OK, the people who go into politics, the bureaucracy, they’ve noted that the incomes of people who do something useful for a living have soared above theirs. But the jealousy of the ruling classes really isn’t a good enough reason to have something as horribly stupid as a maximum wage.
The Maximum Wage is an Idea That Should be Forgotten

Back in 2014, the maximum wage briefly entered the public eye as a solution to wealth inequality in the United States.
Thankfully, it quickly left. It’s an idea that shouldn’t be entertained.
A maximum wage stifles competition, incentivizes poor investments, and solidifies the currently wealthy.
Maximum Wages Stifle Competition and Dynamism
High wages compensate employees for risk.
Risk might come from working at a startup or on a risky product launch at an established firm. While bonuses, commissions, and equity are great, salary pays the mortgage.
Who is going to risk a startup when a safe company pays the same?
Maximum wages ensure companies can’t attract highly paid workers from competitors. And when you eliminate employee poaching and high incomes at riskier businesses, you get stagnant industries.
Maximum Wages Encourage Malinvestment
Most maximum wage proposals leave obvious workarounds to a capped salary.
For example, take stock buybacks. With buybacks, public companies purchase their own stock and make remaining shares more valuable.
Executives generally hold more equity than other employees. Effectively, buybacks turn cash held by companies into capital gains – which mainly accrue to the largest shareholders.
Buybacks are certainly appropriate in many situations, but they’re also an effective maximum wage workaround. If capped salaries were common, you’d see even more dubious capital gains shifting schemes.
Maximum Wages Solidify The Currently Rich
Worst of all, a maximum wage locks in the currently wealthy.
Without the promise of future high incomes, the only people in a position to start companies are the already rich. And they’ll only start sure bets… which generate mostly capital gains.
The currently rich already earned a lot of money. If you cap wages, you eliminate the class of people who can diligently save and bootstrap a new company – and challenge today’s rich.
The Maximum Wage is a Bad Idea
Maximum wages are a poor solution to the real problem of wealth inequality.
Instead of making economies more vibrant and competitive, they freeze competition, encourage unproductive investments, and ignore the currently wealthy.
Further, maximum wages aren’t even the best way to provide competitive balance in
sports. A luxury tax increases overall player salaries and provides better balance
than a league salary cap (PDF).
A maximum wage sounds good but wouldn’t deliver. If we really want to address wealth inequality, the best solution is to look to an old – yet proven – one: high taxes.

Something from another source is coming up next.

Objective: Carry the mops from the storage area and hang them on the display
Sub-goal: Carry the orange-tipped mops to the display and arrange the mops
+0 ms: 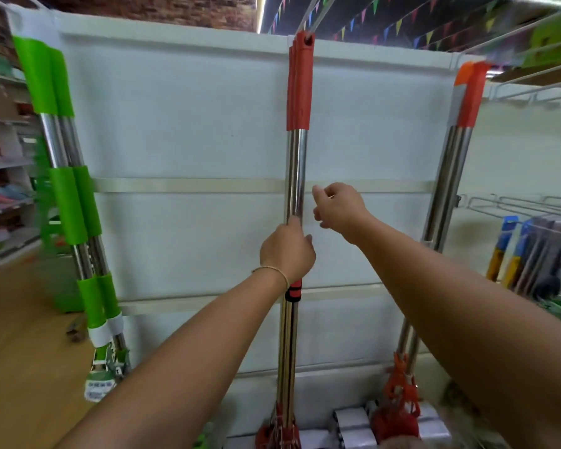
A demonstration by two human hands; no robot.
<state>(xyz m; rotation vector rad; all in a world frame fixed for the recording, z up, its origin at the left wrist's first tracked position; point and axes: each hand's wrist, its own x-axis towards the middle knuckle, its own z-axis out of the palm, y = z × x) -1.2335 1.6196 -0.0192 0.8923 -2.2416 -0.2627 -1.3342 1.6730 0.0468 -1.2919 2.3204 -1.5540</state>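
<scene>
A red-handled mop (297, 163) with a shiny steel pole hangs by its top grip from a hook (314, 17) in front of the white display panel (188, 140); more red mops hang close behind it. My left hand (287, 252) is closed around this pole just above a red collar. My right hand (339, 207) hovers just right of the pole, fingers apart, holding nothing. Green-handled mops (67, 202) hang at the panel's left edge. Another red and orange-handled pair (450, 176) hangs at the right edge.
White boxes (353, 422) lie on the floor at the panel's foot, between the red mop heads. Wire hooks (515, 205) with blue-carded goods stick out at the right. Shelves of goods (0, 189) stand at the left beside a wooden floor (20, 335).
</scene>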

Apart from the moral position Tim presents (and it is by far the biggest reason) Tim, elsewhere, gives the practical example of Japan.
In Japan they don’t pay their executives very much, either in wages or in options. In Japan being an executive is a high status job and this social status compensates for pay.
Japanese companies under perform compared to those companies that use pay and options to motivate execs.
QED
Reiff kills his own argument. He postulates that we don’t need CEO’s as company performance is driven only by macroeconomic factors. So why bother to pay them anything. Yet they do get paid well in the real world. The observed facts don’t accord with his theory. What he is really arguing is that we SHOULD cap pay because he don’t like it!
Was the cheap potshot at Greta Thunberg, a 16-year old girl with Asperger’s, really necessary Tim?
She has absolutely nothing to do with the subject matter at hand and it’s frankly quite sad to see a supposedly grown man starting off an argument like that. Highly distasteful and uncalled for.
I’m against a maximum wage but your post has done absolutely nothing to reinforce my belief on the matter.
I’m generally known for my rudeness and even foul mouth in my writing. I was being restrained here. And as to this “Greta Thunberg, a 16-year old girl with Asperger’s” OK – so why is anyone taking seriously the idea that we should reform the global economy to match her ignorance of that global economy? If she’s suffering from some affliction that means she can’t be attacked then why are we listening to someone with such an affliction?
Don’t be so precious. It was an amusing comment and a refreshing change from the sycophantic chorus in praise of St Greta.
To answer the question, you would need to know in more detail how the questioner thinks this will work and what they think the alternative is. We could, for example, set a maximum wage at 10 trillion US dollars a second. It has no effect, and therefore no down sides. So taken literally, there is no problem whatsoever with setting a maximum wage. Suppose we set it at five US dollars a day. Big problems! What policy are we talking about?
Do we set a different cap for each job? Is the cap for CEO the same as the cap for a nurse? Does experience count? Age? Qualifications? Inborn skill? Training courses? Track record? Or does everyone, good or bad at their job, have the same cap?
So suppose somebody is currently getting work for $x per day, and we think that’s too much. We outlaw it. Does the person have to carry on working for the lower amount we set? (Slavery.) Or do they get to shut down the company they were running, fire all the staff, and go enjoy their retirement on a Caribbean island somewhere?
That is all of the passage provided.